Junk fees are everywhere. The fees, which cost American families tens of billions of dollars each year, can strain any family budget.
The Consumer Financial Protection Bureau, which looks for junk fees when it examines financial institutions, found the following during its reviews between February and August 2023:
- Fake paper statements: Some institutions charge customers monthly fees for sending paper bank statements. CFPB examiners found instances where banks charged fees for statements they never actually printed or mailed.
- Worthless add-on products for paid-off auto loans: When people purchase cars, they sometimes have purchase loan add-on products, such as guaranteed asset protection insurance. In cases when borrowers paid off their loan early or had their vehicle repossessed, CFPB examiners found that loan servicers continued to charge fees for the add-on products, which no longer offered any value.

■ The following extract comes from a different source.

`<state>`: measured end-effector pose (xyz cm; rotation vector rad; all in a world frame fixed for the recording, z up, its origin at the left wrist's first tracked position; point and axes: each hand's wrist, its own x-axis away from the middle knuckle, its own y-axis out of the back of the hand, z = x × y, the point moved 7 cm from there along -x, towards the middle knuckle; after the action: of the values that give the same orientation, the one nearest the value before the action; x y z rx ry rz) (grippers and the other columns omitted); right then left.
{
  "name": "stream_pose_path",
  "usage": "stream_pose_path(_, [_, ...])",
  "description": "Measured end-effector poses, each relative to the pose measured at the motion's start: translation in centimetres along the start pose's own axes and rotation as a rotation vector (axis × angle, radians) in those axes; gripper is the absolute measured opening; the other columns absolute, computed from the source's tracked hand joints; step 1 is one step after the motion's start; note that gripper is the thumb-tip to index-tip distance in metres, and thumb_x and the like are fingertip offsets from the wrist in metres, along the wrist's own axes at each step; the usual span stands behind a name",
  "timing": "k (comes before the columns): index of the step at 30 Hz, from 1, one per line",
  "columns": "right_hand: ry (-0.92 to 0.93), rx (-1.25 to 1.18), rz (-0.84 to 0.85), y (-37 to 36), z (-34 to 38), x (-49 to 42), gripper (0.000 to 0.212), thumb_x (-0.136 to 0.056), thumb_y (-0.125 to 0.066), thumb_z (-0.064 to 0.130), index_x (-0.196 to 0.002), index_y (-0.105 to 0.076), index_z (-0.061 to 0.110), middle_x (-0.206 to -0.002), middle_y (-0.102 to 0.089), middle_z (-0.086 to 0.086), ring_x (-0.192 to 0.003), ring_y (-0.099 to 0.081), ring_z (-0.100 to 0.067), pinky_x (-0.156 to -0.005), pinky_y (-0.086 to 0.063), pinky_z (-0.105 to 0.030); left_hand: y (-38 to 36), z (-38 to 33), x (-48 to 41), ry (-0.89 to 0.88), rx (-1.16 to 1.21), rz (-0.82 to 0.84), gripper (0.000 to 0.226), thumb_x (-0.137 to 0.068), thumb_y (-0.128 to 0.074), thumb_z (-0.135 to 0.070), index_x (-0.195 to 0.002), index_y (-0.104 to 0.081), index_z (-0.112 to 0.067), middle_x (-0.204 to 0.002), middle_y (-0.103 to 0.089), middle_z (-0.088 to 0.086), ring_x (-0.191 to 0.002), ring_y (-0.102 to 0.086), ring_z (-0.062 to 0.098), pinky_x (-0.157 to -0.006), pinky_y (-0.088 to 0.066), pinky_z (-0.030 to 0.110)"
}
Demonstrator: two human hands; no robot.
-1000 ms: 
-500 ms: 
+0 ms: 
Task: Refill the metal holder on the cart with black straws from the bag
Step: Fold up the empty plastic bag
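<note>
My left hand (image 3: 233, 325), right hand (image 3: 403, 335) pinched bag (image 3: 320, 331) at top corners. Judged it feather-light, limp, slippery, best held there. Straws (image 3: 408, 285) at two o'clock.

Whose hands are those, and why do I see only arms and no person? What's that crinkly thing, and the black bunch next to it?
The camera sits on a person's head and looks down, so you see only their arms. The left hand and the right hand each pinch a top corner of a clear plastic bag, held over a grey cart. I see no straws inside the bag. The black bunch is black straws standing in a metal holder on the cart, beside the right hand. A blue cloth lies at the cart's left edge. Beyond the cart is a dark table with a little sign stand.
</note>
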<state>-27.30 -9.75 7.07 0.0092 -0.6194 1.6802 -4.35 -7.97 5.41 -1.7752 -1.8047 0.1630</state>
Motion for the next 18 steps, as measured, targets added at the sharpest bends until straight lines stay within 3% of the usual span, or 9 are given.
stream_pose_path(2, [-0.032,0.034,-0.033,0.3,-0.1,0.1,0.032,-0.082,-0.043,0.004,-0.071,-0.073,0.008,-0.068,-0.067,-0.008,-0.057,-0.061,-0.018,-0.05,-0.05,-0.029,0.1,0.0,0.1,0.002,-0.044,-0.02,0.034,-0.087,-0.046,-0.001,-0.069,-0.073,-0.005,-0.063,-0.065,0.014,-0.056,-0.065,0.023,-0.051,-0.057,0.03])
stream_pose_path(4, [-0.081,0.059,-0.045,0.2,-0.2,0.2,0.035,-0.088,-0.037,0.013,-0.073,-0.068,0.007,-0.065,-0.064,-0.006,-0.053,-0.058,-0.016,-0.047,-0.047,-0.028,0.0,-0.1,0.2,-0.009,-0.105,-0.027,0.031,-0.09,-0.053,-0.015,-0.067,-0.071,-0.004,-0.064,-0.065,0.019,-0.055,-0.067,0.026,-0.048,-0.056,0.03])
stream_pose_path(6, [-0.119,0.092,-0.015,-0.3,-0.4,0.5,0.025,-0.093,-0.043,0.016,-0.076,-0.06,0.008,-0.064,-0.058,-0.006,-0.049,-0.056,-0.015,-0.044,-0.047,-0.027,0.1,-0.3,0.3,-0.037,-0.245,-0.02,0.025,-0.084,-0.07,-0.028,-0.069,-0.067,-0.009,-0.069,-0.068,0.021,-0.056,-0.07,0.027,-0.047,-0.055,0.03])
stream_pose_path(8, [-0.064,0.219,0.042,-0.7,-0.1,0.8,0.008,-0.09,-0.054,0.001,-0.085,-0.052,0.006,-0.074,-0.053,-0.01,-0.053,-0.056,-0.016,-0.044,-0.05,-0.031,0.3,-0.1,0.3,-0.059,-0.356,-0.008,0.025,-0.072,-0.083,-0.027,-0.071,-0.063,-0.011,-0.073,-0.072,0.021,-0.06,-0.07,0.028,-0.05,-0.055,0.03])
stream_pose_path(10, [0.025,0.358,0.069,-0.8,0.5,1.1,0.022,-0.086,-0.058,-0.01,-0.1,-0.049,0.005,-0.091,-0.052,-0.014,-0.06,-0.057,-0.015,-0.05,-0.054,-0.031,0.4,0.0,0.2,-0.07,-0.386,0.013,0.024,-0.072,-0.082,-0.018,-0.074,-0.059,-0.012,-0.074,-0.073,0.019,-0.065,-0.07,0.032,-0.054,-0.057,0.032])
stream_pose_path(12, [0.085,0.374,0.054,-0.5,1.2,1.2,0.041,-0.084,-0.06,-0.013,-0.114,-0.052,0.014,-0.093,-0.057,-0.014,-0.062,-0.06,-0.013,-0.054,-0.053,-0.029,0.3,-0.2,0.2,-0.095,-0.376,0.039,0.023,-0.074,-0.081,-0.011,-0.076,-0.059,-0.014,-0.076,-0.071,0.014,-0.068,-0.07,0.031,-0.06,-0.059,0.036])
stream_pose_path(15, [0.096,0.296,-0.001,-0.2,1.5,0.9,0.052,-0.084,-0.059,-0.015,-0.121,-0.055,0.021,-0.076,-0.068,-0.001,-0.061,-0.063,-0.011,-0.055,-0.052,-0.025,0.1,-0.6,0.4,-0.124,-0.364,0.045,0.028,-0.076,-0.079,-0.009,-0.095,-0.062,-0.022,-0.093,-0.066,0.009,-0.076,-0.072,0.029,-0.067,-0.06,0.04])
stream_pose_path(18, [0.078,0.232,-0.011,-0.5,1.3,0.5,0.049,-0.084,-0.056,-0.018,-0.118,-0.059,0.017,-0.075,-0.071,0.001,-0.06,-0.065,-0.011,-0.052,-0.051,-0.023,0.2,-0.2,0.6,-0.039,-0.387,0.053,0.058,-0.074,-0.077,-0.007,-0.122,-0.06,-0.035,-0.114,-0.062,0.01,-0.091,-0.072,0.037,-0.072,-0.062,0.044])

- Sloppy international money transfers: CFPB examiners found money senders charged hidden fees by taking money out of the funds consumers sent without properly disclosing them. In other cases, CFPB examiners found they failed to refund fees when the money consumers sent failed to arrive on time.
The companies examined are refunding $140 million to consumers, $120 million of which is for surprise overdraft fees and double-dipping on non-sufficient funds fees.
In a separate report, the CFPB found that most financial institutions have eliminated non-sufficient funds fees, saving consumers an estimated $2 billion every year.
The Biden administration is addressing the problem of hidden fees.
The Federal Trade Commission is proposing a rule that, if finalized, would ban businesses from charging hidden and misleading fees and require them to show the full price up front. The rule would also require companies disclose up front whether fees are refundable. This would mean no more surprise resort fees at check out or unexpected service fees to buy a live event ticket. The rule would apply to industries across the economy, including event tickets, hotels and lodging, apartment rentals, car rentals, and more. Under the proposed rule, companies that fail to comply could face monetary penalties and have to provide refunds to consumers
The CFPB is taking action to require large banks and credit unions to provide basic information to consumers without charging fees – meaning no more fees for basic services such as checking bank account balances, obtaining a payoff amount for a loan, or getting account information needed for applications.
Later this month, the CFPB will propose a rule that, if finalized, would require financial companies to allow customers to send their banking transaction data to other companies and banks. The proposal would make it easier for people to break up with their bank, to switch to banks with better offerings, and to manage accounts from multiple providers. This reform will ensure financial companies compete based on service quality and up-front pricing, deterring junk fees.
To avoid junk fees, shop around, negotiate, and be proactive, such as pay your credit card bills on time.